● What you have to do
Exactly as written, copy the lines of the data below from the first through the one containing "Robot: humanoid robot".

=== Section Start ===

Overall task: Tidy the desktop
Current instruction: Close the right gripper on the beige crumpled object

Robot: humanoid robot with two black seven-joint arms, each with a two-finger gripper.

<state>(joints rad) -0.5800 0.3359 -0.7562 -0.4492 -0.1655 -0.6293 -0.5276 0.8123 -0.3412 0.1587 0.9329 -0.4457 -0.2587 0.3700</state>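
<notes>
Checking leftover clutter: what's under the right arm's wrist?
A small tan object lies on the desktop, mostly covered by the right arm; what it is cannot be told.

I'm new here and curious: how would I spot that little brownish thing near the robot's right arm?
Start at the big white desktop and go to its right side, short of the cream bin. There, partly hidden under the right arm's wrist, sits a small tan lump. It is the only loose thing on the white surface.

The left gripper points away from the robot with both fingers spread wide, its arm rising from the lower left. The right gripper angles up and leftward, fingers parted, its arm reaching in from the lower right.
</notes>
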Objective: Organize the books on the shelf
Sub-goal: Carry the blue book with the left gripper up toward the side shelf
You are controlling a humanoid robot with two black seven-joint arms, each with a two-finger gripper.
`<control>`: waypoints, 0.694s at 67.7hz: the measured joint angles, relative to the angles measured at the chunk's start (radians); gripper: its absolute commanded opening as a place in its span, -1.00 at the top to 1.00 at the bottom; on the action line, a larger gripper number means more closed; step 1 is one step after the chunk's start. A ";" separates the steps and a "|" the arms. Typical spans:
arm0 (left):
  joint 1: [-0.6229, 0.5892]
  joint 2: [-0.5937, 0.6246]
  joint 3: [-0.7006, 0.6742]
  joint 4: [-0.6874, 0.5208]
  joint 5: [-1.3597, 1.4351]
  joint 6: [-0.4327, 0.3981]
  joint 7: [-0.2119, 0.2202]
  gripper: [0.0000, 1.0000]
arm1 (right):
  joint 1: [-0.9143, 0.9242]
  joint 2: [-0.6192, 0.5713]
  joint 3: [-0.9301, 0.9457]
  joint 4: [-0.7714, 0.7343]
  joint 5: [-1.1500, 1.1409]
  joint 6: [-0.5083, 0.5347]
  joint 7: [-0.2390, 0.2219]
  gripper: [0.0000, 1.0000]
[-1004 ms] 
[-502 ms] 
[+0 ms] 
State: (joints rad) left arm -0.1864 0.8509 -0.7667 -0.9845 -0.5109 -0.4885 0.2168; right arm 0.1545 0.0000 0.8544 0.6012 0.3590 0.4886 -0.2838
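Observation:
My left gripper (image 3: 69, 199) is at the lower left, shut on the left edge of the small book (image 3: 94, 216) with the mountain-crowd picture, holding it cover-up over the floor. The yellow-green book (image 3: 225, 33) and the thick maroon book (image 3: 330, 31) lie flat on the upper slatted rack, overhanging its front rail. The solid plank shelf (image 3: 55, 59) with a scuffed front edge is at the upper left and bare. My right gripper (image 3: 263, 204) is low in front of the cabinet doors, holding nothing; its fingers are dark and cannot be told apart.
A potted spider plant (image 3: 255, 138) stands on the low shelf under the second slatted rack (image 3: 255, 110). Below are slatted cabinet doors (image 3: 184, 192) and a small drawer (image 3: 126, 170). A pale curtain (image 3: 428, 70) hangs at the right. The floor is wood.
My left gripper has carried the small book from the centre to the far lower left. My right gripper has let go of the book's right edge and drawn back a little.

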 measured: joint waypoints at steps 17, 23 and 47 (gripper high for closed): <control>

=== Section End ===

● Solution below
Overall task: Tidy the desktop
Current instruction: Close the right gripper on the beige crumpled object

Robot: humanoid robot with two black seven-joint arms, each with a two-finger gripper.

At this stage, the exercise is finished.